If confirmed, Levine will be the highest-ranking transgender official in the federal government, a welcome step forward for a community that has historically had very little institutional power. But she will not be the first openly trans government official appointed by a president — just the first to be confirmed by the Senate. President Barack Obama named trans woman Amanda Simpson senior technical adviser in the Commerce Department’s Bureau of Industry and Security in 2010, though it was not a Senate-confirmed appointment.

Levine’s trans identity will inform her in her new role as one of the nation’s top public health officials. “At a time when access to health care is a growing crisis for transgender people made worse by anti-LGBTQ legislation and legislators across the nation, Dr. Levine has the empathy to understand the health needs of our diverse country and the skillset to improve them,” Alphonso David, president of the Human Rights Campaign, said in a statement Tuesday.

Levine has spoken previously about her experiences as a closeted trans child. At a conference in 2015, just after she’d been appointed Pennsylvania’s acting physician general, she described growing up playing football and hockey near Boston in the ’60s, but also carrying with her a deep secret. ”All I knew is I wanted to be a girl, or I was a girl, or female,” she told the crowd in Swatara Township, Pennsylvania.

During that conference, Levine spoke directly to the state’s trans youth. “What I want to tell those kids is I am there for you. We are here for you,” she said. “Please don’t harm yourself and please don’t despair, because we are there for you.”

It’s a message she’s continued to stand by throughout her public health career, even as critics and random internet trolls relentlessly attacked her gender identity and appearance.

With the far right showing no signs of slowing down their all-out assault against trans people, it remains to be seen whether opposition to her appointment will build among Republicans in the Senate.

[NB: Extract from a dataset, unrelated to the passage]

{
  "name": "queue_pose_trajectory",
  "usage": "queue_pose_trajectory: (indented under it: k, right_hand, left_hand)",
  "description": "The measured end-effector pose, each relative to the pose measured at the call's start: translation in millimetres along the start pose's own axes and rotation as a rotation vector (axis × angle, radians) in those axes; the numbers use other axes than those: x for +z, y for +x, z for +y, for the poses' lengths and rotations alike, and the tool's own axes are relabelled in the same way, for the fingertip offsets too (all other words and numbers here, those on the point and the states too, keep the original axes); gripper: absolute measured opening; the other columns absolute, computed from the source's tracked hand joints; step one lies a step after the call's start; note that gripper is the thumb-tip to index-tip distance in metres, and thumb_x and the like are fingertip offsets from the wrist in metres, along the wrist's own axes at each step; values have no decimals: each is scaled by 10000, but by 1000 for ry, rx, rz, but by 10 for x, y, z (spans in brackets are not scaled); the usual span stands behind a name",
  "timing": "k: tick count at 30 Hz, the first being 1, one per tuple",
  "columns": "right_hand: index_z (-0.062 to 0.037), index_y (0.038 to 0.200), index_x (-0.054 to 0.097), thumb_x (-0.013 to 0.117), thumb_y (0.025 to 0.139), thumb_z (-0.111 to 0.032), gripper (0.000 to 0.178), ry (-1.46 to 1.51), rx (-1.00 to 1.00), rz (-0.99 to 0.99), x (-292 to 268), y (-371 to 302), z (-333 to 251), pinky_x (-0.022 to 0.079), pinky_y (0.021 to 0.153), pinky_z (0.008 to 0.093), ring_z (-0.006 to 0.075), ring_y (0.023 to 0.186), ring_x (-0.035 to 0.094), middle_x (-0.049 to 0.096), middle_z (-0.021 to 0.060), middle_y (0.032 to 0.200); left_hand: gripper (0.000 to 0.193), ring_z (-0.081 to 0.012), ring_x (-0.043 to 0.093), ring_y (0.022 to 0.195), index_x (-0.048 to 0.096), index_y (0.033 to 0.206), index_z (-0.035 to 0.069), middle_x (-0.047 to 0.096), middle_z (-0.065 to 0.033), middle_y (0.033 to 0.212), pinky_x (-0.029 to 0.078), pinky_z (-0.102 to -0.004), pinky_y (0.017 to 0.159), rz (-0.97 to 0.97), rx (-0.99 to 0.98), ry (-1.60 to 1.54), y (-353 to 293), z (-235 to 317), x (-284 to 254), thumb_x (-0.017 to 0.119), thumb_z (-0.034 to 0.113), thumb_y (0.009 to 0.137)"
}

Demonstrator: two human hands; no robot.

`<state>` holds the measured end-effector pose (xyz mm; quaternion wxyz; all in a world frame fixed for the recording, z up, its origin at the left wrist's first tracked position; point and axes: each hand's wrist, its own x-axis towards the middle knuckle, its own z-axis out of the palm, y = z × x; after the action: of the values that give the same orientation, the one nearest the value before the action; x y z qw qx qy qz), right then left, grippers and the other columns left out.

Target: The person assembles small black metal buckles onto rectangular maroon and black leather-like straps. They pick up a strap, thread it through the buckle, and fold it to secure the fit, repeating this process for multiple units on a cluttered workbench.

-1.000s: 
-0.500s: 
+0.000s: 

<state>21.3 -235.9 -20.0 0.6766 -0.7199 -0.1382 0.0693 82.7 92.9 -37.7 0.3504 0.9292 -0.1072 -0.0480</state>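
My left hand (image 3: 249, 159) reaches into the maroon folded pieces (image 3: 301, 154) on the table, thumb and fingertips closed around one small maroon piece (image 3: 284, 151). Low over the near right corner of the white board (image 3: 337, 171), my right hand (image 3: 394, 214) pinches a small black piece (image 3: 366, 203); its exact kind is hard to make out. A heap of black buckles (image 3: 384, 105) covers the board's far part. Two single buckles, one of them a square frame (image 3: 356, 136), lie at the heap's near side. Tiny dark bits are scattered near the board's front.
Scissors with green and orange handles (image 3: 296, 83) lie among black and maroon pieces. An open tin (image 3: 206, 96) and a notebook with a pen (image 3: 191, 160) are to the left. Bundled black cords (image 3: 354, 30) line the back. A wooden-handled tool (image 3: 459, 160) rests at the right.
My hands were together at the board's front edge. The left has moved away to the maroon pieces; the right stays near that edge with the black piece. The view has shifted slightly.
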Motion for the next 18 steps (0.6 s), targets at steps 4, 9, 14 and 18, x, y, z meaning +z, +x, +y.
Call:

She’ll likely be asked about her role in handling the Covid-19 pandemic in Pennsylvania nursing homes, where she ordered Covid-positive patients to stay in facilities even while pulling her own mother out of a nursing home at the time. It’s the kind of situation that has popped up all over the country over the course of the pandemic, but her status as a trans public figure puts her under a particularly hot spotlight, especially among conservatives who oppose some state restrictions that seek to mitigate the effects of the pandemic.

If confirmed, though, Levine would make history in a time and place when trans “firsts” are becoming rarer — an appointment that is as much a win for trans people as it is for a well-qualified doctor with a lifetime of public health experience.